Danno all’immagine: rivalutazione dal clamor fori, non dal giudicato penale (Corte dei Conti Sez. giur. Calabria n. 72 del 20.03.2026)
Principi di diritto (Massima)
Nel giudizio di interpretazione ex art. 211 c.g.c., il giudice contabile può chiarire la portata precettiva di una statuizione della sentenza senza integrarla o modificarla, purché sussista una obiettiva incertezza interpretativa ai fini dell’esecuzione. In materia di danno all’immagine, la locuzione “dal momento del verificarsi del danno” individua il dies a quo della rivalutazione monetaria nel momento del clamor fori, cioè quando la notizia diviene di pubblico dominio. Il passaggio in giudicato della sentenza penale di condanna costituisce presupposto di esperibilità dell’azione, non il momento di perfezionamento della lesione. La sopravvenuta proposizione dell’appello, che sospende l’esecuzione ex art. 190, comma 4, c.g.c., non determina l’improcedibilità del giudizio interpretativo proposto anteriormente.
Il Fatto
Il Ministero dell’Interno ha promosso istanza di interpretazione, ai sensi dell’art. 211 c.g.c., della sentenza con cui la Sezione giurisdizionale aveva condannato un appartenente alle Forze di Polizia al pagamento di una somma a titolo di danno all’immagine. L’istanza si appunta sul capo della sentenza che dispone la maggiorazione delle somme di condanna per rivalutazione monetaria secondo gli indici ISTAT “dal momento del verificarsi del danno”.
Il ricorrente lamenta che la sentenza non individui con precisione tale momento, lasciando aperte tre possibili decorrenze: la data delle condotte illecite, quella della divulgazione pubblica delle notizie o quella del giudicato penale.

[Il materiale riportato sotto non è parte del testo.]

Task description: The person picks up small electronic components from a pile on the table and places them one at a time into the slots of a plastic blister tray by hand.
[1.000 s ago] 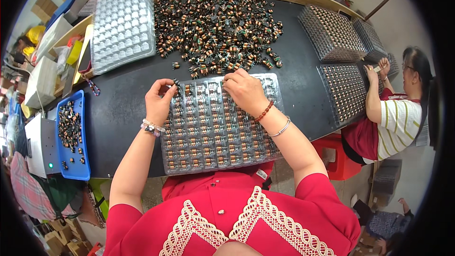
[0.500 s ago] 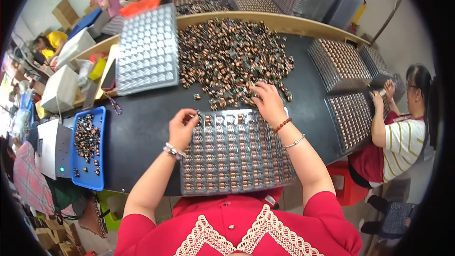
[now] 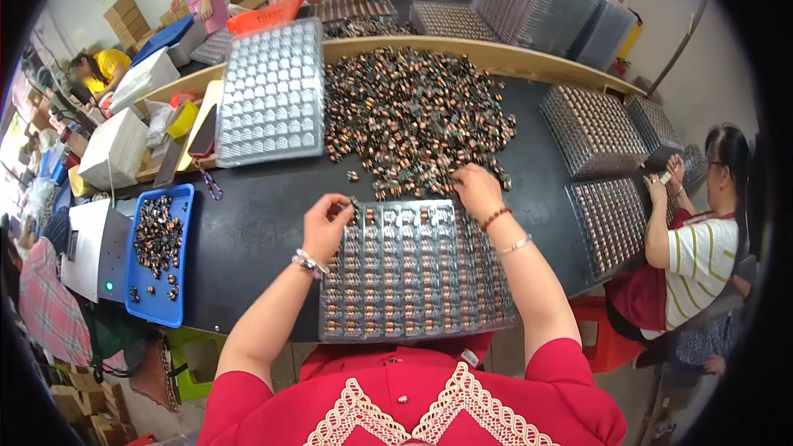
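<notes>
A clear plastic tray [image 3: 417,334] lies before me, its rows of pockets mostly filled with small copper-wound coils. Some pockets along its far edge look bare. At its far left corner my left hand [image 3: 325,225] is closed, thumb and forefinger pinching a small dark coil [image 3: 353,201]. Beyond the tray spreads a big heap of loose coils [image 3: 413,116]. My right hand [image 3: 481,195] reaches over the tray's far right part to the heap's near edge. Its fingers are drawn together; what is between the fingertips is hidden.
A stack of empty trays [image 3: 268,95] stands left of the heap. Far left lies a blue bin [image 3: 183,281] with loose coils. Filled trays [image 3: 591,136] are piled at right, beside a co-worker [image 3: 702,239]. A wooden rail [image 3: 529,62] borders the table; another person works behind it.
My right hand's fingers have drawn closer together at the heap. My left hand stays at the tray corner. The whole view has shifted slightly, and the person across the table has moved their hands.
</notes>
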Demonstrator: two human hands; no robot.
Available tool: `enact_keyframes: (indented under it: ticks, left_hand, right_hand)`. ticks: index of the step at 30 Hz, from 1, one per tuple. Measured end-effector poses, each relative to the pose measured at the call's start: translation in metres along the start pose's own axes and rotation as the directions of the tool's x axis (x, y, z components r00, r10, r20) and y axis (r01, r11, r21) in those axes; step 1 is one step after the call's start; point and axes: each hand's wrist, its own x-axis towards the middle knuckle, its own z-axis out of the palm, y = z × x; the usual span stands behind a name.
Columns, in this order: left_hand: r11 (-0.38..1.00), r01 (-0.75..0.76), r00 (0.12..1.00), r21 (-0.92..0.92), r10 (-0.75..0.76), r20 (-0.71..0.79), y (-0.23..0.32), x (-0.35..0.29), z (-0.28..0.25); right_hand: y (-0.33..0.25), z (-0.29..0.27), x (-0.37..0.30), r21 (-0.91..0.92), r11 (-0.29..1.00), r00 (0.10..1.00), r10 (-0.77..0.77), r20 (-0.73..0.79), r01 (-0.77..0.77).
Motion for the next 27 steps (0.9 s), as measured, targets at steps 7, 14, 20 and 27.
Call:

Il pubblico ministero ha chiesto di ancorare il dies a quo alla data della diffusione mediatica; il convenuto ha sostenuto la decorrenza dal passaggio in giudicato della sentenza penale. Sopravvenuta l’impugnazione della sentenza in appello, il pubblico ministero ha altresì sollevato questione di procedibilità del giudizio interpretativo.
La Motivazione della Corte
La Sezione ricostruisce anzitutto l’istituto. Il giudizio di interpretazione, già disciplinato dal previgente sistema e oggi confermato dall’art. 211 c.g.c., ha natura strumentale e complementare rispetto all’esecuzione: serve a dirimere contrasti e incertezze sul contenuto precettivo della decisione, senza ampliarla né modificarla. Presupposto indefettibile è l’esistenza di un pronunciato definitivo oggettivamente dubbio e di un interesse attuale a ricorrere.
Nel caso di specie l’incertezza sussiste. La formula “dal momento del verificarsi del danno” è polisemica e consente tre letture con risultati economici sensibilmente diversi. La motivazione richiama gli eventi del 28 gennaio 2015 e il conseguente clamor fori, ma non individua espressamente quella data come termine di decorrenza. Le letture divergenti manifestate dalle parti confermano la res dubia. Il ricorso è pertanto ammissibile.
Quanto alla procedibilità, la Corte coordina l’art. 211 c.g.c. con l’art. 190, comma 4, c.g.c., che sospende l’esecuzione della sentenza impugnata. L’apparente antinomia va risolta con interpretazione costituzionalmente orientata, in ossequio al principio di economia processuale e alla ragionevole durata del processo ex art. 111, comma 2, Cost. Il ricorso interpretativo è stato proposto quando la sentenza era esecutiva e anteriormente all’appello: la sopravvenienza di quest’ultimo non può caducare un giudizio regolarmente instaurato. La questione interpretativa, del resto, attiene al solo quomodo della liquidazione e non incide sul merito dell’appello.
Nel merito, la Corte ricorda che il danno all’immagine si perfeziona con la lesione di beni immateriali come la stima e l’onorabilità dell’amministrazione. Ciò che lede l’ente è l’eco mediatica della vicenda, non la sentenza di condanna, che rileva solo ai fini dell’esperibilità dell’azione. Il dies a quo va dunque fissato al 28 gennaio 2015, quando la notizia divenne di pubblico dominio. La tesi del giudicato penale è respinta: accoglierla negherebbe la rivalutazione per il periodo intermedio e creerebbe disparità di trattamento legata alla durata del processo penale.